I've got these, except I paid only $35 on overstock.com. Picked up a pair of clear lenses for night skiing, but I found the blue iridium woks fine for night too, so I want to pick up some darker lenses for bluebird days.


----------



## Hawkshot99 (Aug 30, 2007)

Got a pair of Scott Motives with a Silver Mirror for day time.  They are even pretty good at night.  Fro night I have Smith Fuse  goggles with the sensor mirror.  I absolutely love the sensor mirror at night.

I cant ski without goggles.  Even the slightest speed makes my eyes water up real fast so the goggles are always on.


----------



## big_vert (Aug 30, 2007)

I'm colorblind, and I think that contributes significantly to problems with flat light, so I try a lot of goggles. 

I have many Oakley A-Frams, and their lens structure mimics the eye curvature allowing you to see clearly. I have the blue iridium, pink iridium, yellow, bright green, and a couple of others. I find that while the visibility is very good, they fog easier than some others.

I also really like the Bolle Persimmon lens, which cuts through many different kinds of light. They also seem impervious to fogging.

With all the sales on at SAC this year, I've also bought three sets of Spy Orbits, and their light blue lens seems really superb. I've also got some Scotts and Carerras that I haven't tried yet, but they seem good. 
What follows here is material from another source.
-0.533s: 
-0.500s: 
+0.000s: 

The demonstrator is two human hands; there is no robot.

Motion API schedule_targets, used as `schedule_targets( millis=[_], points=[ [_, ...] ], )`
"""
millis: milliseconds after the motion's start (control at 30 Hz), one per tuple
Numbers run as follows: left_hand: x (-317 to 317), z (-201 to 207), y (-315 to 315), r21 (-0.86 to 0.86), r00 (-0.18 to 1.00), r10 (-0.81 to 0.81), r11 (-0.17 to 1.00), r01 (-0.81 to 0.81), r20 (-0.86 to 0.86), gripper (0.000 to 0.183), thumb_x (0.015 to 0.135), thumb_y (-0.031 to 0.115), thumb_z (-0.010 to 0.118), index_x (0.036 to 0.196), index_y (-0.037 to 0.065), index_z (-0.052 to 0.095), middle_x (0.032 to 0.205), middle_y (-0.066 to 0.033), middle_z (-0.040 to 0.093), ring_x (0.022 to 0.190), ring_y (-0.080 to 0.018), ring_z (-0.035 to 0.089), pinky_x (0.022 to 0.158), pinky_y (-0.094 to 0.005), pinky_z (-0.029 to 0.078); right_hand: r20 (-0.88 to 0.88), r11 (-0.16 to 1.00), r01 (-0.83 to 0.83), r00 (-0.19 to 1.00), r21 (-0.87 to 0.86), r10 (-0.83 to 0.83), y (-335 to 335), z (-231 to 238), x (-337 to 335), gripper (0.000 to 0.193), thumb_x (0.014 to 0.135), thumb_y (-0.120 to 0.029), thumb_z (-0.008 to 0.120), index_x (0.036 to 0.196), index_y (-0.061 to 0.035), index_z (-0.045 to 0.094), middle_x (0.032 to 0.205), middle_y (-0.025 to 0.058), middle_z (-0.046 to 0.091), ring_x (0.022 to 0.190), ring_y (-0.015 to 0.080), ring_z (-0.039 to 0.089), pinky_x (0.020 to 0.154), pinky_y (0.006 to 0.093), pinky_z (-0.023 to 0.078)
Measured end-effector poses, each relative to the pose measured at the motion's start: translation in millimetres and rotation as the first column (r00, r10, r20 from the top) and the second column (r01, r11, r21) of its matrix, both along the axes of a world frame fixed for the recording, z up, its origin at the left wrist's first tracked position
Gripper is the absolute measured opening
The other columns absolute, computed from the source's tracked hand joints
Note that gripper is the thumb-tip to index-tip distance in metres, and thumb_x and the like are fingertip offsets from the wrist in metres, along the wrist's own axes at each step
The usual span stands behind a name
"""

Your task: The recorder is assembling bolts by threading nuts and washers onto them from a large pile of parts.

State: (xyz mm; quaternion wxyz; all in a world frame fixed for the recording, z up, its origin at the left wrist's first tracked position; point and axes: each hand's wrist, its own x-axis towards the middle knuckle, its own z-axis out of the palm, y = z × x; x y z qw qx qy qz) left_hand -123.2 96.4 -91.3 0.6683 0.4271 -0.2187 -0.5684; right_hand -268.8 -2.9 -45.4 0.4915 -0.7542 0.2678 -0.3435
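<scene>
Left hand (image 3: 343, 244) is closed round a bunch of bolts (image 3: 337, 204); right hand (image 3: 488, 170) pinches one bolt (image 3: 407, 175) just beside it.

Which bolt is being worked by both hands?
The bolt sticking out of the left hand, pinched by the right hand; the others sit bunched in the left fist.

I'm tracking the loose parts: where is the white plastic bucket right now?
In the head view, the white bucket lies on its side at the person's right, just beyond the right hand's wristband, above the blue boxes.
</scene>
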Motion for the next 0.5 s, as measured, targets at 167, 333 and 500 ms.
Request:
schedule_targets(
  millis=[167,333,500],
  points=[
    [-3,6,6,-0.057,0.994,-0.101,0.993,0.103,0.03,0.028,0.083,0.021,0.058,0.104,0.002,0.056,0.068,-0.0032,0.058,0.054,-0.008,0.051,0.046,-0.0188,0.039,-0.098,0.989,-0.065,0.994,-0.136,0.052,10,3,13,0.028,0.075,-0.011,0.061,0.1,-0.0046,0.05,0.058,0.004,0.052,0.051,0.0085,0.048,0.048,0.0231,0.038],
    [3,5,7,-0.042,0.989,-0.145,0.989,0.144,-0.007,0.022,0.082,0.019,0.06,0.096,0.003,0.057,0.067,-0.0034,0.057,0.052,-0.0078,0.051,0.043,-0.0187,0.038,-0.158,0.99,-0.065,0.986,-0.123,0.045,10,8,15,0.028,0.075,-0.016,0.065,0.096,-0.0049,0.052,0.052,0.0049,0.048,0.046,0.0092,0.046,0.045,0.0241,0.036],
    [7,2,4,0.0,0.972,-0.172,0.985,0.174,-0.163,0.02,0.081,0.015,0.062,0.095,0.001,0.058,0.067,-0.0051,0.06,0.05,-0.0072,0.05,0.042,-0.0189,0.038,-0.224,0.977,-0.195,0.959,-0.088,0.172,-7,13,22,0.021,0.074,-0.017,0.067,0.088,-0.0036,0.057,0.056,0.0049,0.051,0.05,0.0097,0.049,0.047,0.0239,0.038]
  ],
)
Oh - I first got contacts over 30 years ago as a skiing issue.


----------



## eastcoastpowderhound (Aug 31, 2007)

If your goggles fog often, look for a larger frame...the more air space, the less likely they are to fog...assuming you don't pull a neckwarmer right up to your nose and breath hot air right into the lens.  
Best lens for night skiing is always clear...sure, the smith sensor, scott amplifier, oakley hi-yellow are all good...because they have a high VLT (visable light transmission), but clear will be the best.  Clear lenses are NOT that good for daytime skiing though...even in a blower storm there is natural light and glare...sensor, hi yellow, etc will all work better in the daytime/snow/flat light.  All Spherical lenses...Smith, Scott, Oakley, whomever, are designed to mimic the curvature of the eyeball and reduce distortion...they're made through an expensive and time consuming process  which is why they cost more.  Ski season is too short for crappy goggles.


----------



## Hawkshot99 (Sep 1, 2007)

eastcoastpowderhound said:


> Best lens for night skiing is always clear...sure, the smith sensor, scott amplifier, oakley hi-yellow are all good...because they have a high VLT (visable light transmission), but clear will be the best.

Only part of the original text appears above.